Considérée comme un simple "fantasme sexuel"

Alors qu'elle souhaite devenir professeure, au début des années 2000, Agnès Buzyn se souvient de la réaction d'un responsable important au sein de la communauté médicale.

"Le président de la communauté médicale avait dit: 'Agnès Buzyn est venue me voir dans mon bureau pour parler de sa candidature comme professeure. C'est drôle, à chaque fois que je la vois arriver dans mon bureau, je l'imagine avec un fouet et des bottes'", souffle-t-elle.

"C'est incroyable! Qu'on me renvoie à un fantasme sexuel était atroce", confie-t-elle en toute franchise.

Insupportable d'avoir "une femme au-dessus d'eux"

Après avoir acquis le titre qu'elle espérait, Agnès Buzyn, qui a alors déjà 20 ans d'expérience derrière elle, raconte avoir vu le regard de ses confrères changer d'une façon qu'elle n'attendait pas. "Le fait d'avoir un titre, tout d'un coup, les rend fous furieux", dit-elle.

"Je sens une immense agressivité de mes collègues", assure-t-elle.

"J'ai ressenti que les hommes ne supportaient pas d'avoir une femme hiérarchiquement au-dessus d'eux", analyse aujourd'hui l'ancienne ministre.

"J'ai cru que j'allais mourir"

S'ensuivent quatre années durant lesquelles Agnès Buzyn dit avoir subi un harcèlement répété de la part de ses confrères de l'hôpital Necker.

"J'ai cru que j'allais mourir, sincèrement. Ça a été d'une telle violence, d'une telle mise à l'écart. J'étais épuisée. Je pense que si je n'avais pas eu des enfants, à cette période-là, j'étais vraiment pré-suicidaire", lâche-t-elle.

Finalement, ces actes répétés ont raison de sa carrière hospitalière. "Ça devenait tellement fou que j'ai décidé de m'extraire de mon métier de médecin", dit Agnès Buzyn.

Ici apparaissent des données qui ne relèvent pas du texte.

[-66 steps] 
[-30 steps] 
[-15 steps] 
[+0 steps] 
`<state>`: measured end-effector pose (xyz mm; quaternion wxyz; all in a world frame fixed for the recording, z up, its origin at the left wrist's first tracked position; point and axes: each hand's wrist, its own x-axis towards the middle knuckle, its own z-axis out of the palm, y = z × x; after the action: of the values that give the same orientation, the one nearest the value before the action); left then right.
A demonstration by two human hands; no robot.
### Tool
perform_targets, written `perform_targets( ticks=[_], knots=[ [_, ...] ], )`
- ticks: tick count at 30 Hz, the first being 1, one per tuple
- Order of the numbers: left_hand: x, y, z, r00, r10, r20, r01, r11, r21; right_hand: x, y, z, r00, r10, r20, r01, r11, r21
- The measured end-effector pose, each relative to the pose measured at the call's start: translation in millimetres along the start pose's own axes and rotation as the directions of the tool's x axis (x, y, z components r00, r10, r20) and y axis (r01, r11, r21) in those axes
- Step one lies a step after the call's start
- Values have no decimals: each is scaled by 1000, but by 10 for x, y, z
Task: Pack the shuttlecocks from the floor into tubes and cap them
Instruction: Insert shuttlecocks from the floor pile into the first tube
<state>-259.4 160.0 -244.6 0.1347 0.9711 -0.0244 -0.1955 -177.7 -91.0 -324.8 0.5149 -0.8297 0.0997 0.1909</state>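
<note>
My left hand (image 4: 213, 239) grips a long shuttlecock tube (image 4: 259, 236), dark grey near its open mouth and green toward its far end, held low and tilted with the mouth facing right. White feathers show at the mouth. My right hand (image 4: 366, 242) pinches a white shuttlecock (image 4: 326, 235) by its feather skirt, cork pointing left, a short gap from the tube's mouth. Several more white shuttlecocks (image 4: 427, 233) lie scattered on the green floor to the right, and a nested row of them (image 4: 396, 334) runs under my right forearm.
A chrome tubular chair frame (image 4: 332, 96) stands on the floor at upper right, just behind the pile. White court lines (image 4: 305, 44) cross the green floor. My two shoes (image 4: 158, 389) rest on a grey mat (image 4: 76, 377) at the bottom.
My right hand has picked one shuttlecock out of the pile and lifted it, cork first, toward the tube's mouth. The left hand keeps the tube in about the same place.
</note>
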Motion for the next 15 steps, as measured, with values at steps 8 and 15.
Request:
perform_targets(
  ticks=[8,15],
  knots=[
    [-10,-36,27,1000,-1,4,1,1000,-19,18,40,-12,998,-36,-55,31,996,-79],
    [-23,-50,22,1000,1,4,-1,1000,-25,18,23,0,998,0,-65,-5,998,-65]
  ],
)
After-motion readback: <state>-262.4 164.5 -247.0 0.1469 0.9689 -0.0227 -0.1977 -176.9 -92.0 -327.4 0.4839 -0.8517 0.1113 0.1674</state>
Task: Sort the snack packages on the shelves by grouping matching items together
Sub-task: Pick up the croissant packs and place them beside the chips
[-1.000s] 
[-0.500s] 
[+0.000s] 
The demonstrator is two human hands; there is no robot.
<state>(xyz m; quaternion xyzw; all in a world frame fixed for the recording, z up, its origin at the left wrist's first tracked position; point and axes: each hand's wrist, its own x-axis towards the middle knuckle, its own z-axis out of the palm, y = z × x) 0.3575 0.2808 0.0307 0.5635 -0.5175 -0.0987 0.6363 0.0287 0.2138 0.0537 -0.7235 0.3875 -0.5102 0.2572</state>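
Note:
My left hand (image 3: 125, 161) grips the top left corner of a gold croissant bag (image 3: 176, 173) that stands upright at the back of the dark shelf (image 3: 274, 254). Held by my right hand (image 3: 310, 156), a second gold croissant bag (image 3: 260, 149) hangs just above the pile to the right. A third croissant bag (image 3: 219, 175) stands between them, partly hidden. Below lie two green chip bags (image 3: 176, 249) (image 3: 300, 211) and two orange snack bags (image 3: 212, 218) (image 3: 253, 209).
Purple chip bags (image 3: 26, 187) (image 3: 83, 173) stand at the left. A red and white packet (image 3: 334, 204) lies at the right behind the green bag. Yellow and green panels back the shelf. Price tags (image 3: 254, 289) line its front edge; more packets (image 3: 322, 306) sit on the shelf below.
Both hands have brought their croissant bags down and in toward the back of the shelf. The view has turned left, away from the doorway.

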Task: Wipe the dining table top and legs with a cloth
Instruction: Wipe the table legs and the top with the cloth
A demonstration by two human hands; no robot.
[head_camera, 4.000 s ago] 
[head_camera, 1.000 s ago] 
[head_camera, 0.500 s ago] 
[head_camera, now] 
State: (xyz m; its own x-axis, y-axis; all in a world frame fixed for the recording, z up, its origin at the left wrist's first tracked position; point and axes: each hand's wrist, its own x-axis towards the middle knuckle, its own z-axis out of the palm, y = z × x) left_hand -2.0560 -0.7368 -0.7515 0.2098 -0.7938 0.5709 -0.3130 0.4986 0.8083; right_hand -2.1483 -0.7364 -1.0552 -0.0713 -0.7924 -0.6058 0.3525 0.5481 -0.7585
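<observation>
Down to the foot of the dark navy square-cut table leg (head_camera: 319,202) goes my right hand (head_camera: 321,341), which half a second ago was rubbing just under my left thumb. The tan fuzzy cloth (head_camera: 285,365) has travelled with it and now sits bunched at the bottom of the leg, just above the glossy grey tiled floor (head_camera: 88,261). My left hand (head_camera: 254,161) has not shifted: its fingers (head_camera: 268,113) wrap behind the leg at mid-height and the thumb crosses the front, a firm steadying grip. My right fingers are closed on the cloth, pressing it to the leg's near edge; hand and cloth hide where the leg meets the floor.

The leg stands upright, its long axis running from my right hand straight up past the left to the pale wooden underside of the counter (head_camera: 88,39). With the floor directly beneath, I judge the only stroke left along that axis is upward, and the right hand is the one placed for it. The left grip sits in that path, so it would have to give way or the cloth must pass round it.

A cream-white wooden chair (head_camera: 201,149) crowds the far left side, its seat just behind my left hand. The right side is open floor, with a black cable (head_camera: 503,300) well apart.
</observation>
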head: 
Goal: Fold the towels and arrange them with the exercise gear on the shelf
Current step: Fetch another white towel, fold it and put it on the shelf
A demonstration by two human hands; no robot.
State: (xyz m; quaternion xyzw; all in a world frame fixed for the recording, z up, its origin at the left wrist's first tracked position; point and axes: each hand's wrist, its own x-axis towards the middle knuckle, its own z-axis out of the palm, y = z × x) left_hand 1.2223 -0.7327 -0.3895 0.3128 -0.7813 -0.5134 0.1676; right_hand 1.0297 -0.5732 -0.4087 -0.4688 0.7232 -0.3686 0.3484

Une omniprésence masculine

Agnès Buzyn confie avoir eu un déclic en 2003, alors qu'elle est professeure depuis peu de temps. Entrant dans la salle où se trouvent ses confrères, elle note: "il y avait 32 membres, 32 hommes".

"C'est ce jour-là que j'ai réalisé l'anomalie", dit-elle, évoquant un "dysfonctionnement grave".

"Je me suis dit: 'comment se fait-il que dans un groupement hospitalier qui comprend l'hôpital européen Georges Pompidou, l'hôpital Necker, l'hôpital Cochin, comment se fait-il que, pour une commission qui doit identifier les futurs cadres de l'hôpital, ils n'aient trouvé que 32 hommes et aucune femme?", déplore-t-elle.

Une autre ancienne ministre de la Santé, Roselyne Bachelot, aussi docteure en pharmacie, avait elle aussi confié en avril dernier sur France 5 avoir été témoin de séances de "bizutage" humiliantes et avoir été confrontée à des formes d'abus de la part de chefs de service dans sa carrière à l'hôpital, sans en dévoiler la nature.

En réponse à la multiplication des témoignages de harcèlement dans le milieu médical, le ministre délégué en charge de la Santé Frédéric Valletoux a réagi en avril dernier. "La culture de l'impunité, si tant est qu'elle existe ici ou là, c'est terminé", a-t-il promis sur France Inter.